BEGIN

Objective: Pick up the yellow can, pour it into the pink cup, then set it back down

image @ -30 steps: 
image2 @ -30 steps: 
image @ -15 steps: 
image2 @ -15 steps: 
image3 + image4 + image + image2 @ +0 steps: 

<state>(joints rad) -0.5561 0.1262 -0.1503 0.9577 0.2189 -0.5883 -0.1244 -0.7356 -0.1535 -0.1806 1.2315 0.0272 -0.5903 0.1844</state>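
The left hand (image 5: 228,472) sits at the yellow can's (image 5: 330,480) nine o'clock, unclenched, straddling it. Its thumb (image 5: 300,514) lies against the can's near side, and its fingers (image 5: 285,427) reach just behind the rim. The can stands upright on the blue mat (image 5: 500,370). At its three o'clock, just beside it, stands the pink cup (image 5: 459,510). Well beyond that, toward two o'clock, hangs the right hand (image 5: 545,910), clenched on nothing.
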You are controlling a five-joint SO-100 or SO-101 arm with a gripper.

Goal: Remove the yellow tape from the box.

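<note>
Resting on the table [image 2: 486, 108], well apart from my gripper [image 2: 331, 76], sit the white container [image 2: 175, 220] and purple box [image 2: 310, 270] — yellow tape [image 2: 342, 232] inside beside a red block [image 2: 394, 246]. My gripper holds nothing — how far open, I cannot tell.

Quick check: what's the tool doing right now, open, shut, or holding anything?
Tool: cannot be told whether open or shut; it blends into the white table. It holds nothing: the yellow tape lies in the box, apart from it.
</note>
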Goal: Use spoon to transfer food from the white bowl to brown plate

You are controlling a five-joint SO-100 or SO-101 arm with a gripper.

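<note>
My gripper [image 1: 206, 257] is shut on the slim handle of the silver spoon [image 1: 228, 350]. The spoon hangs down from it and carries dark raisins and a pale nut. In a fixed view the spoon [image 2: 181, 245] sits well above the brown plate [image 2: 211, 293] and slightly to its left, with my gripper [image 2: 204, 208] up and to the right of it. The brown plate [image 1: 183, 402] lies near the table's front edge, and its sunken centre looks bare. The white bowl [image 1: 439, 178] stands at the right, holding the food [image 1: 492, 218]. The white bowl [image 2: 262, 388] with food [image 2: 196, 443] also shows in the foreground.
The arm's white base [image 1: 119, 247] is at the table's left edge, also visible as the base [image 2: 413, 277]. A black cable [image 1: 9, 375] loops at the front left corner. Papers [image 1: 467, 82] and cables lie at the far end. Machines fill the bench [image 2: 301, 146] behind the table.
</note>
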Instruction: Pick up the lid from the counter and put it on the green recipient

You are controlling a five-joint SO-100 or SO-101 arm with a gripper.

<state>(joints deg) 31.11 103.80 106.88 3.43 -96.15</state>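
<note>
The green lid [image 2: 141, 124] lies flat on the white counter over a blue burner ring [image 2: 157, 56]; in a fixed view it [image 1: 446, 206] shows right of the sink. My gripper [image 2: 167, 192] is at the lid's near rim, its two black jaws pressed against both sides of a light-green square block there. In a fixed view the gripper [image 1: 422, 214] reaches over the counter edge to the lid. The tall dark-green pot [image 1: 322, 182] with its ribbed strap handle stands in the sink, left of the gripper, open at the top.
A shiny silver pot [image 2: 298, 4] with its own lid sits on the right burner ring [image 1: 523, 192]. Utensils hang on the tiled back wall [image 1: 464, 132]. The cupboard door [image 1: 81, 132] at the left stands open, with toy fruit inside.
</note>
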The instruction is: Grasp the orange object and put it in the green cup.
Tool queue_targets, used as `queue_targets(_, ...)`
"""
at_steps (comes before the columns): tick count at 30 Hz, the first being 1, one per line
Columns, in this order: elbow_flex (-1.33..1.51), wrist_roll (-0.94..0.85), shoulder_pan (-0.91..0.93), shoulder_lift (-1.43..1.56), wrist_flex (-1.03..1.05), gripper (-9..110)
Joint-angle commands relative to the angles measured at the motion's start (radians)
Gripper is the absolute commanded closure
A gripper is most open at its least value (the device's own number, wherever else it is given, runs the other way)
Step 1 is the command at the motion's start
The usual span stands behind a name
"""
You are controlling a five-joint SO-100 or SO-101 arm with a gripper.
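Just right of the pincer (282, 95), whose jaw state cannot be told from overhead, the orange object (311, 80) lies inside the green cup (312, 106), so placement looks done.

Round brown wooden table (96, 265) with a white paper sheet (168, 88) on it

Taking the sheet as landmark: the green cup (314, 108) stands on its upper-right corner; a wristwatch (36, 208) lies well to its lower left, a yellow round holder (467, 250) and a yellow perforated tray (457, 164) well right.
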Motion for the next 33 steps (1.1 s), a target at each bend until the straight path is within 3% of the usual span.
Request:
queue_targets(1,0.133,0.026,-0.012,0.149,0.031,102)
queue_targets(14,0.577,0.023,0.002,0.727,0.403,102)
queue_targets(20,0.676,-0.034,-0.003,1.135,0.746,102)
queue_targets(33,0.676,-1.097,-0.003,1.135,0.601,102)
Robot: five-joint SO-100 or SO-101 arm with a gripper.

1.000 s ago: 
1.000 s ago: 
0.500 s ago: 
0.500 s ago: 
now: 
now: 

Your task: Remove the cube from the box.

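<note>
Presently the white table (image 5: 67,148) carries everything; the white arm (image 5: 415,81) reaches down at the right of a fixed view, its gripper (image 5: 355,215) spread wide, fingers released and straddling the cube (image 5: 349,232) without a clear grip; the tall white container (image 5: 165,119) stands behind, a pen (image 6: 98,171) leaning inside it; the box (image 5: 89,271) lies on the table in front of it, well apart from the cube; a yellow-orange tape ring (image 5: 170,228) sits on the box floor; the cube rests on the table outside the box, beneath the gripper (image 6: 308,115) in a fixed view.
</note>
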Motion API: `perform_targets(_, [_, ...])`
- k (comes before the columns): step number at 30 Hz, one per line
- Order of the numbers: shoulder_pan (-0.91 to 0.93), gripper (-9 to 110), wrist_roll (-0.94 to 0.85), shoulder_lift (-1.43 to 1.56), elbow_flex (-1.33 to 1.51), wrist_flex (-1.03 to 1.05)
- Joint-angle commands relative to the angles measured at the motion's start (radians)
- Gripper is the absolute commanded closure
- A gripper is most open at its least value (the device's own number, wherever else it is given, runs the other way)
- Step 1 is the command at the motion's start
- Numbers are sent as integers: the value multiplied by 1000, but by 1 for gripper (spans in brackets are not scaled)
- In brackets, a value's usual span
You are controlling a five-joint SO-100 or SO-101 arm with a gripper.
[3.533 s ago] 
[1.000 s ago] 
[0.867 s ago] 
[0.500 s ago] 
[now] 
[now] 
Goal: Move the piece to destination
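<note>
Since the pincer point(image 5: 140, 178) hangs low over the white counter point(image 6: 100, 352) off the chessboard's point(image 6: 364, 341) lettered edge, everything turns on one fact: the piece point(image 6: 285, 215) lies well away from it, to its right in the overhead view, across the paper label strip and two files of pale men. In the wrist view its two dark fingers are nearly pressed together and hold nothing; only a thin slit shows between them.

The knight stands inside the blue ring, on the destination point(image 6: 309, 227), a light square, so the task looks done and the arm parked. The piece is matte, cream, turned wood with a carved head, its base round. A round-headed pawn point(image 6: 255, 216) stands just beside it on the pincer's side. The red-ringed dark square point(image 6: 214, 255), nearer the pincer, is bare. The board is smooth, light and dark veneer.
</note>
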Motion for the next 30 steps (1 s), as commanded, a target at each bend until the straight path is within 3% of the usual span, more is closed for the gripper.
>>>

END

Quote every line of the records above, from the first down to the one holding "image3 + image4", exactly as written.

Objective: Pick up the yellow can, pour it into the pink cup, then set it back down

image @ -30 steps: 
image2 @ -30 steps: 
image @ -15 steps: 
image2 @ -15 steps: 
image3 + image4 + image + image2 @ +0 steps: 

What the exercise required is now done.